PROBLEM TO WORK ON> Wherever the word "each" appears in a line of the data, that line should be copied.

== Segment start ==

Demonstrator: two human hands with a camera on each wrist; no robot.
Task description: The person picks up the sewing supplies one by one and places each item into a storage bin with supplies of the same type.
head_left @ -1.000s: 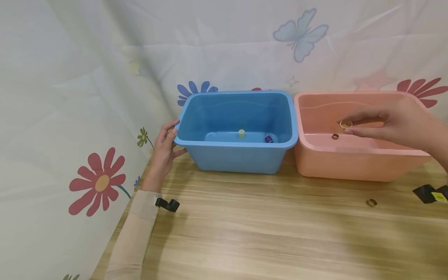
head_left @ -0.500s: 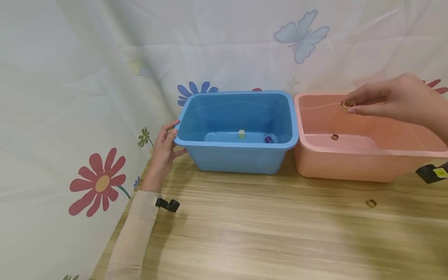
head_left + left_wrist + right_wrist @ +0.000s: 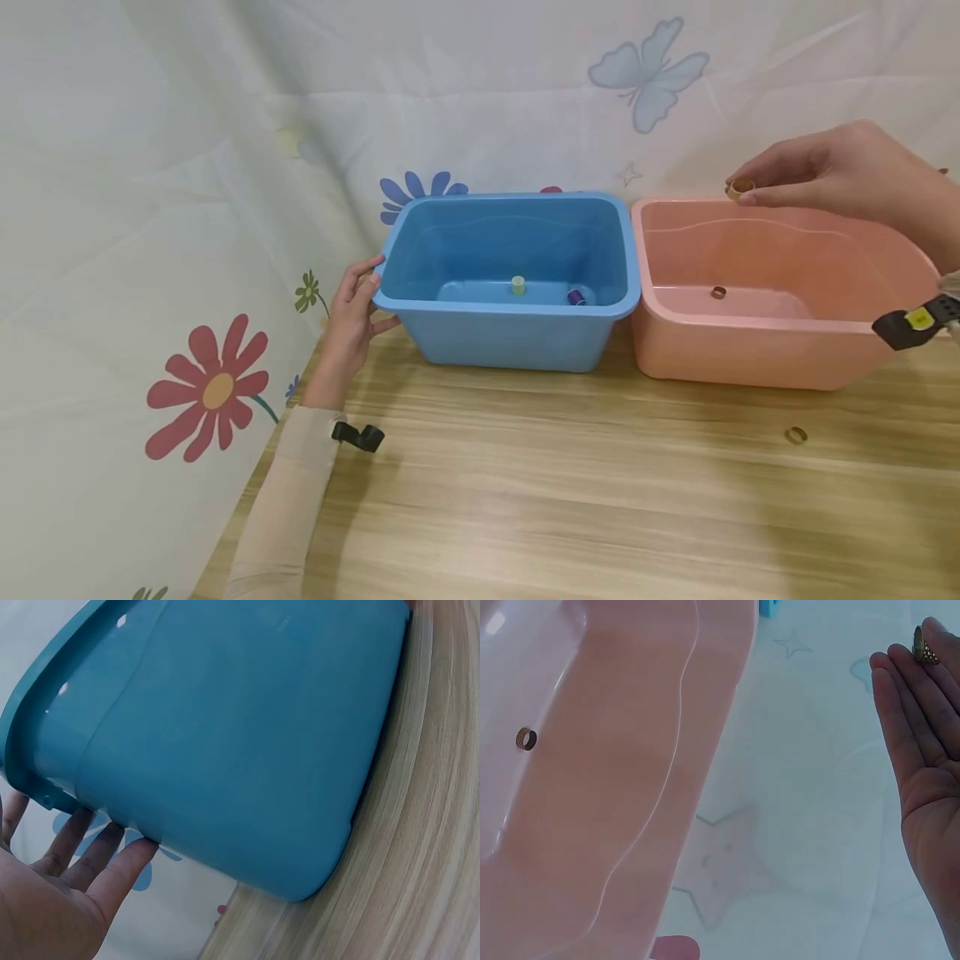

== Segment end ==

ANSWER TO THE PROBLEM>
Demonstrator: two human hands with a camera on each wrist; no robot.
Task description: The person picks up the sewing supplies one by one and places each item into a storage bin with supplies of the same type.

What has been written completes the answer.